Me desliguei do mundo nos últimos dias, me dediquei a assistir séries, desenhar, e pensar em quantas colheres de arroz eu vou comer no almoço. Eu tento fugir de questionamentos, e fico fazendo planos pra alcançar uma meta que até agora só existe na minha cabeça.

Tenho uma lista de coisas que eu preciso fazer, e-mails que eu preciso mandar, projetos que eu preciso escrever. Mas como eu disse, há dias que eu me dedico a colher plantas de coração em um joguinho do facebook.

O fazer nada me deu tempo pra pensar em posicionamentos que eu queria ter, quilos que eu queria perder, livros que eu queria ler e a disposição que eu queria ter pra tudo isso.

Acordei me achando feia esses dias, não saí de casa pra não sujeitar ninguém a minha feiúra psicológica. Minha mãe me diz que eu sou linda, prefiro acreditar nela. Preciso fazer a sobrancelha, e tirar o meu esmalte que começou a descascar. Recusei convites pra sair com meus amigos. O único dia em que eu aceitei sair de casa eu acabei mandando mensagens bêbadas pra um amigo as três da manhã. Tirando esse dia, a única pessoa que me viu recentemente veio até a minha casa.

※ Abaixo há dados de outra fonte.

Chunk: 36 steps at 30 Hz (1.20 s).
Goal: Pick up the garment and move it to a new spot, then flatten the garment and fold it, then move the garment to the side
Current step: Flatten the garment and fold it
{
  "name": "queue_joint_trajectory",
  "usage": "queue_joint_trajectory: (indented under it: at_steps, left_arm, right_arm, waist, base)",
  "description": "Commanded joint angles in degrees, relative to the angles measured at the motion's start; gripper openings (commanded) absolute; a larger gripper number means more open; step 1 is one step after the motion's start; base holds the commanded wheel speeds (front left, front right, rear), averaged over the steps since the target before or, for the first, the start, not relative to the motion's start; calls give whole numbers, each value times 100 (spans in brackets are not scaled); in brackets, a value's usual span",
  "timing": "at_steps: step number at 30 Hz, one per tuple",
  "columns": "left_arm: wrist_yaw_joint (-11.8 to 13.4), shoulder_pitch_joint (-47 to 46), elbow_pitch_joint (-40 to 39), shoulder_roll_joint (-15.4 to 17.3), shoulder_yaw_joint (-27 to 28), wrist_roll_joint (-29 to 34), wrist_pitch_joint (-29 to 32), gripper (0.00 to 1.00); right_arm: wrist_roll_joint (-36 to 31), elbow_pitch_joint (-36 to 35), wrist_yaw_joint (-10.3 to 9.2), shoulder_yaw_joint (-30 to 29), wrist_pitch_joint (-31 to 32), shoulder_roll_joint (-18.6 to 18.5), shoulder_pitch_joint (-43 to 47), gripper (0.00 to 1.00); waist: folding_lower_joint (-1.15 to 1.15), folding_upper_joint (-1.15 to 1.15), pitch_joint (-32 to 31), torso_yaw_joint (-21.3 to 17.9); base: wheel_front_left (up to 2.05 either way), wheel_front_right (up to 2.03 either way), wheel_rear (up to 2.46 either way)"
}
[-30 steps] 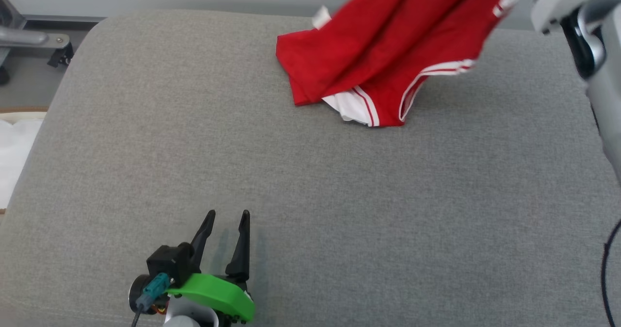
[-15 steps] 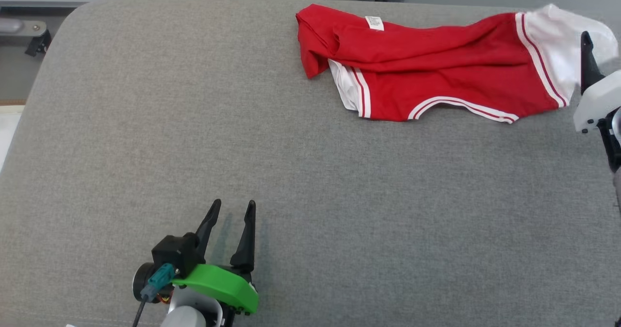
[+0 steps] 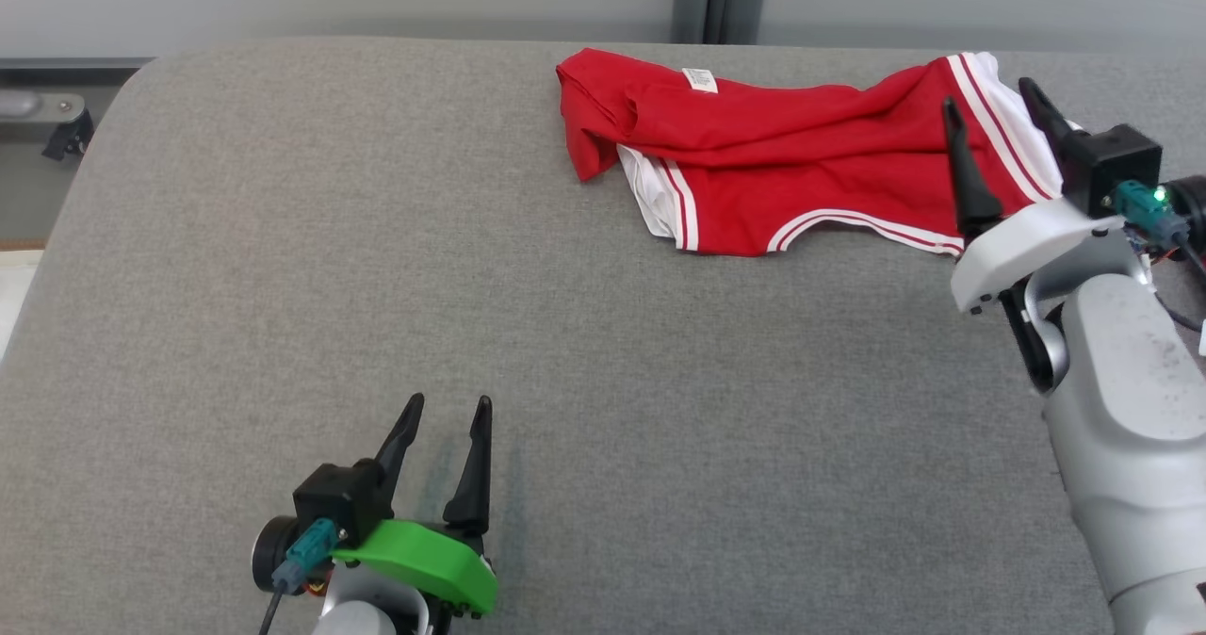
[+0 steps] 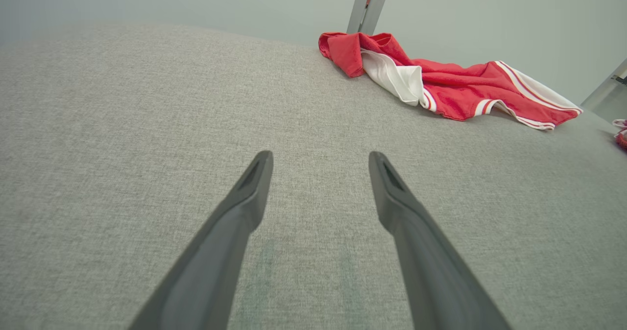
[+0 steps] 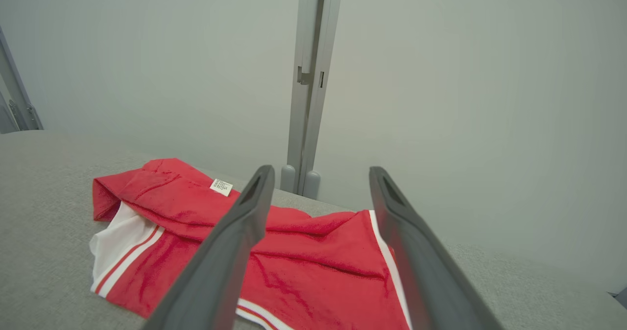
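Garment (image 3: 801, 159) end partly hidden by fingers (image 3: 963, 178) of right gripper (image 3: 987, 93).

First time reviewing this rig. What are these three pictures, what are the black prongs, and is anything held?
This is a two-armed robot. The wide picture comes from its head camera, looking down at a grey padded surface. The other two come from wrist cameras, each looking along that arm's two dark fingers. The left gripper sits near the robot, open, over bare padding. The right gripper is open at the right end of a red garment with white trim, lying crumpled near the far edge. Neither holds anything.
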Motion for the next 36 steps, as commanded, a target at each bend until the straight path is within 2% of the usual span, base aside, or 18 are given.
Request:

Quão deprimente é isso? Nem um pouco. Estou adorando me sentir a gata borralheira, e não ter que sair na rua pra não cumprimentar ninguém. Eu provavelmente vá cansar disso daqui 3 ou 4 dias, e a realidade vai bater à minha porta. Mas até lá, eu estou feliz com uma mente vazia. E posso assegurar a minha irmã que não tem nada aqui dentro digno de se sentir medo. Aliás eu posso assegurá-la que aqui dentro não tem nada. Nada mesmo.